A Look at the Development of Liberty and Coins

Liberty has defined this nation throughout history. Liberty is depicted in Congress, a big monument in New York Harbor, and our currency. America has changed over the years, so have representations. Over 230 years of U.S. coins depict Liberty, from a mythological goddess to presidents and historical individuals.

Liberty and America are often portrayed as symbols. Early colonial newspapers, engravings, and other media represented the American colonists as Native American women. Colonialists utilized the Native American figure of Liberty to symbolize freedom as they sought independence from Great Britain in the 18th century. A neoclassical resurgence revived the study of ancient Greece and Rome. This turned Liberty into a Greco-Roman deity. Her face turned Roman and she donned antique dresses and sandals.
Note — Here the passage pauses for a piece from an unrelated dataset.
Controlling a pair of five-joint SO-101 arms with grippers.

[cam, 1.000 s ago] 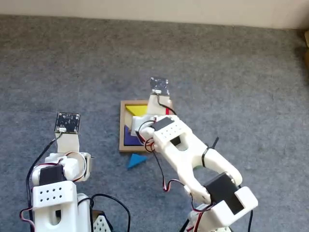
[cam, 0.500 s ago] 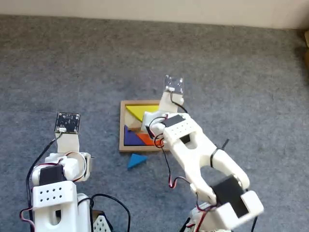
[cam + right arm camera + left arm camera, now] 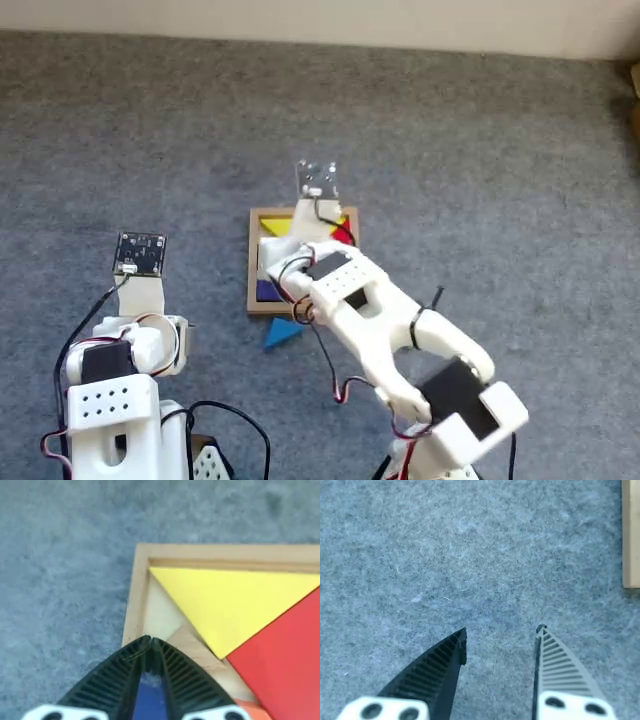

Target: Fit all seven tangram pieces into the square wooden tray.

American culture maintained its association with Liberty even after the Revolutionary War ended. This feeling is mirrored in the Fugio cent, which was the initial currency that the United States government minted under the Articles of Confederation.
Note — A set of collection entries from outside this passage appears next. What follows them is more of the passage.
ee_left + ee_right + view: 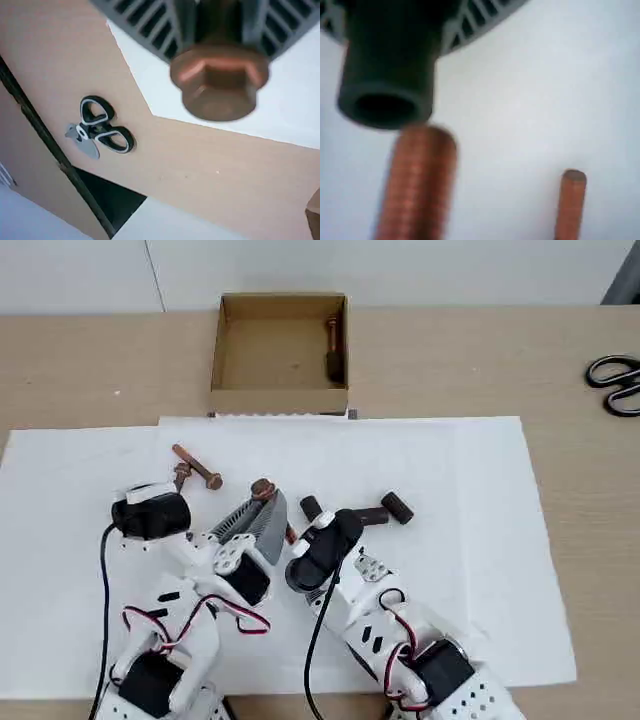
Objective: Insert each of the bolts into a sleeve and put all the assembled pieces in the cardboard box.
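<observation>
My left gripper point(262, 502) is shut on a copper bolt point(218, 85), whose hex head point(262, 487) sticks out past the grey ribbed fingers point(145, 20). My right gripper point(306, 523) is shut on a dark sleeve point(385, 70) right beside it. The bolt's threaded tip point(420, 175) sits just in front of the sleeve's open end, outside it. Two loose bolts point(196, 467) lie on the white paper to the left. Two loose sleeves point(385, 512) lie to the right. The cardboard box point(228, 350) at the back holds one assembled piece point(332, 350) against its right wall.
A white paper sheet point(470, 540) covers the work area on the wooden table point(90, 360). Scissors point(615, 383) lie at the far right table edge. Another bolt's end point(571, 200) lies on the paper near the held sleeve.
</observation>
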You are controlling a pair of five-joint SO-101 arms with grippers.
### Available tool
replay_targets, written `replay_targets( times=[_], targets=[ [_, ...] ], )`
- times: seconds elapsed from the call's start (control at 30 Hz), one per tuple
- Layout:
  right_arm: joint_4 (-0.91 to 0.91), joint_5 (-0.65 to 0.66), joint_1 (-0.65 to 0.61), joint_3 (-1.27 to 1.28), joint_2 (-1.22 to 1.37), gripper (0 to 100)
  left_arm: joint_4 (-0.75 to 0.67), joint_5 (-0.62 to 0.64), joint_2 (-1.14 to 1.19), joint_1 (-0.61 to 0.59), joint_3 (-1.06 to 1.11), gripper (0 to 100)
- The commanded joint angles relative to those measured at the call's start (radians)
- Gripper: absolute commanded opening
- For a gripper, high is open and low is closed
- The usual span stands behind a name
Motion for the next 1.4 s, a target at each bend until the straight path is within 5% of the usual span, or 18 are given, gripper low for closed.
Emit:
replay_targets(
  times=[0.0, 0.8, 1.37],
  targets=[
    [-0.058, 0.012, -0.007, -0.017, -0.015, 0.4, -0.029, -0.008, -0.011, -0.006, -0.053, 1],
    [-0.087, 0.015, -0.054, -0.066, -0.015, 0.4, -0.029, 0.031, -0.011, -0.074, -0.016, 1],
    [-0.087, 0.015, -0.054, -0.118, -0.015, 0.4, -0.025, 0.032, -0.009, 0.011, 0.036, 1]
  ],
)
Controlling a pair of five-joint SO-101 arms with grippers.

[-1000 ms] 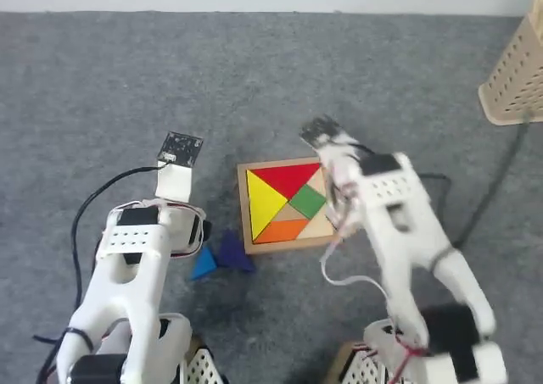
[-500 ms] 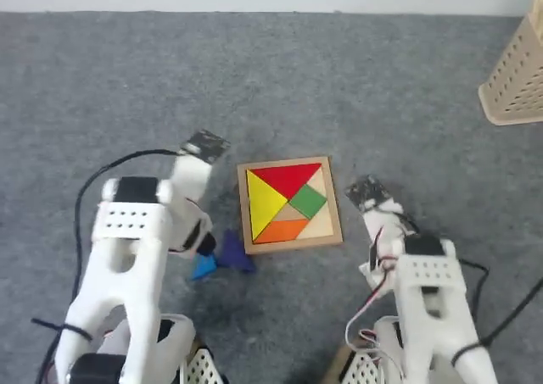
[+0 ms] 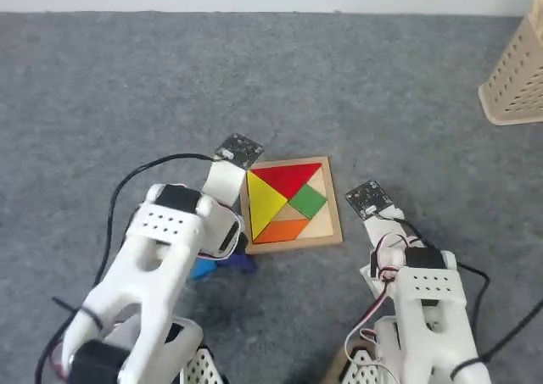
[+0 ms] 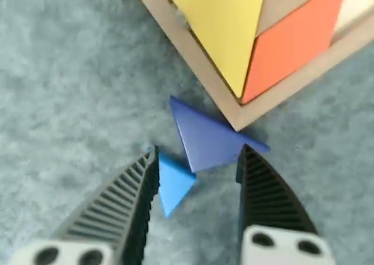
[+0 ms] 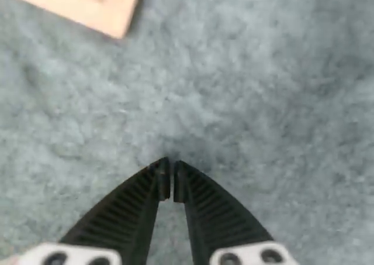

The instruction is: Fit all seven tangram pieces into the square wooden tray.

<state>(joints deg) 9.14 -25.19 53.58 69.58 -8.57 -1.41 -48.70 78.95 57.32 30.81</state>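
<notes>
**Q:** Tray status?

**A:** Square wooden tray (image 3: 297,246) sits on the grey felt-covered bench (image 3: 127,87). Four pieces are seated in it. The yellow triangle piece (image 3: 261,204) lies along one tray edge. The red triangle piece (image 3: 288,179) lies along the adjoining edge. The green square piece (image 3: 308,201) is near the tray's middle. The orange parallelogram piece (image 3: 280,230) is in the corner beside yellow's tip. The rest of the tray interior reads pale wood; whether it is piece or bare floor, cannot tell.

**Q:** Pieces outside the tray?

**A:** Two, both flat on the bench.
- The dark blue triangle piece (image 4: 207,139) lies right at the tray's outer corner nearest the orange piece. Whether it touches or sits a hair apart, cannot tell.
- The light blue triangle piece (image 4: 172,186) lies just beside it, on the side away from the tray.

**Q:** Left gripper?

**A:** Left gripper (image 4: 198,152) hangs over those two pieces, just off that tray corner. Jaws are spread wide and hold nothing. One finger sits outside the light blue piece, the other by the dark blue piece's tip near the tray corner.

**Q:** Right gripper?

**A:** Right gripper (image 5: 171,161) is over bare bench, near the next tray corner along the orange-side rim. Jaws are pressed together to a sliver with nothing between them.
</notes>
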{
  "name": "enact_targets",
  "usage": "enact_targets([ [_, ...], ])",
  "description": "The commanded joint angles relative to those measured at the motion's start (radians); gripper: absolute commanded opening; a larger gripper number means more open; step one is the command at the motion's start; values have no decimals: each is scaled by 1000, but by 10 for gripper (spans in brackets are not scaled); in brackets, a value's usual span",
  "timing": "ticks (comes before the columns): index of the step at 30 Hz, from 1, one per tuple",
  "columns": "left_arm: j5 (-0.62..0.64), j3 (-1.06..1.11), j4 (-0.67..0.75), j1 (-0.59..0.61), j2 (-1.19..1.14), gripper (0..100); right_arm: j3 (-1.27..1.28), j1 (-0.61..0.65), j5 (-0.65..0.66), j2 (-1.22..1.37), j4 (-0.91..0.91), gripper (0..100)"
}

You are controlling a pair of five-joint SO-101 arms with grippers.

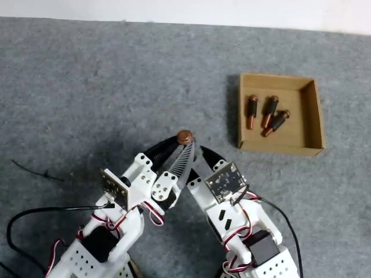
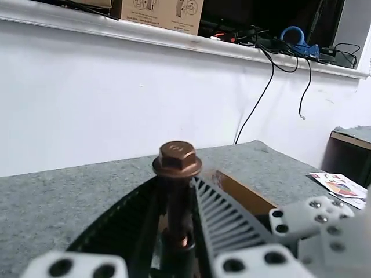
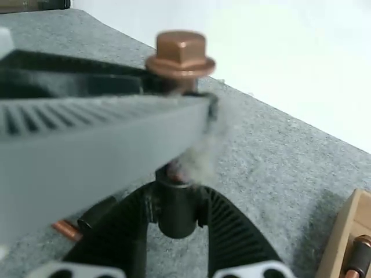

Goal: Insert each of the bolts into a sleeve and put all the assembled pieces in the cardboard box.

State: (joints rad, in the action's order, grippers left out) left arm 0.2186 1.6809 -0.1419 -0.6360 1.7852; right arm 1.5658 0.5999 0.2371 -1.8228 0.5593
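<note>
Near the middle of the table, in front of both arms, the bolt (image 1: 185,137) stands upright. Its long axis is vertical, the hexagonal head is on top and the shank points down. The left gripper (image 2: 177,185) pinches the shank just under the head, with the fingers closed onto it from both sides. Directly below, the right gripper (image 3: 177,202) is closed around the dark sleeve (image 3: 175,215), which is also upright and in line with the bolt. The copper shank reaches the sleeve's upper mouth; how deep it sits I cannot tell. Toward the right edge of the table, well apart from the grippers, lies the cardboard box (image 1: 240,110). Inside it lie three assembled pieces (image 1: 269,111) side by side.
</note>
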Motion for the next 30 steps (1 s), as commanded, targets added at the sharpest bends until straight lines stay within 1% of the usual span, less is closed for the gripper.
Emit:
enact_targets([
  [1,-71,18,5,-33,-4,12,-25,-10,-5,-16,2,5],
  [3,-87,18,5,-33,-4,39,-25,-10,-5,-16,2,5],
  [8,-84,18,2,-38,-4,218,-25,-42,-5,-16,2,5],
  [10,-84,18,2,-38,-4,254,-25,-65,-5,-16,1,5],
  [18,-89,18,5,-30,-4,164,-25,-81,-5,-16,1,5],
  [23,-84,18,6,36,1,158,-5,-81,-5,-16,-5,5],
  [25,-83,18,34,65,1,158,-5,-79,-5,-16,-5,5],
  [30,-83,18,54,71,-2,155,-5,-79,-5,-16,-5,5],
])
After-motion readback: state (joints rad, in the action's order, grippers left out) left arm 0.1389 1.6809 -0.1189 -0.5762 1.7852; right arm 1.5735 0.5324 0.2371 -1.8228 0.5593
In 1792, Congress passed laws establishing a national mint that kept coins' obverses depicting liberty rather than people. Presidents on U.S. coins were seen as too similar to kings in Great Britain. Instead, they wanted coinage to symbolize liberty, the nation's basic principle.

"Liberty" and a "impression emblematic of liberty" were mandated on all circulated coins by the 1792 Coinage Act. The legendary goddess Liberty has served as the national emblem of the United States for almost a century.

The 1793 Flowing Hair cent was one of the earliest U.S. Mint coins featuring Liberty with flowing hair. As the Mint improved its method, portraits became increasingly detailed. The liberty hat and pole were common Revolutionary War insignia. Freed slaves in ancient Rome received the hat and the pole in the ritual.

Images of Liberty began to mirror a shift in American cultural identity beginning in the middle of the nineteenth century. American motifs were blended into the classical style of coin designs. Coins depicting Seated Liberty include the Union Shield, a design borrowed from the US Great Seal.

As a means of furthering American identity, coins began to incorporate Native American themes. The 1859 Indian Head cent featured Liberty with the traditional headdress of a Native American chief. In 1913, the Buffalo nickel took it a step farther by featuring a Native American man instead of Liberty.

President Theodore Roosevelt wanted coins with greater art to symbolize America's growing power and national identity in the early 20th century. Famous artist Augustus Saint-Gaudens designed the first coin to comply with this rule. The 1907 $20 Double Eagle is one of Mint's most stunning coins. In 1916, Adolph A. Weinman and Hermon A. MacNeil redesigned more coins.

Saint-Gaudens, Weinman, and MacNeil envisioned a republican America based on old Greek and Roman traditions of liberty. Liberty symbolizes American might with shields and peace and enlightenment with other symbols.

In addition to early 1900s nationalism, perceptions regarding real individuals on coins altered. In 1909, President Abraham Lincoln replaced Liberty on the dime to celebrate his 100th birthday. Throughout the 20th century, new presidents emerged on circulating coins, and Liberty departed. Since 1971's Dwight D. Eisenhower dollar, all circulating coins depicted presidents.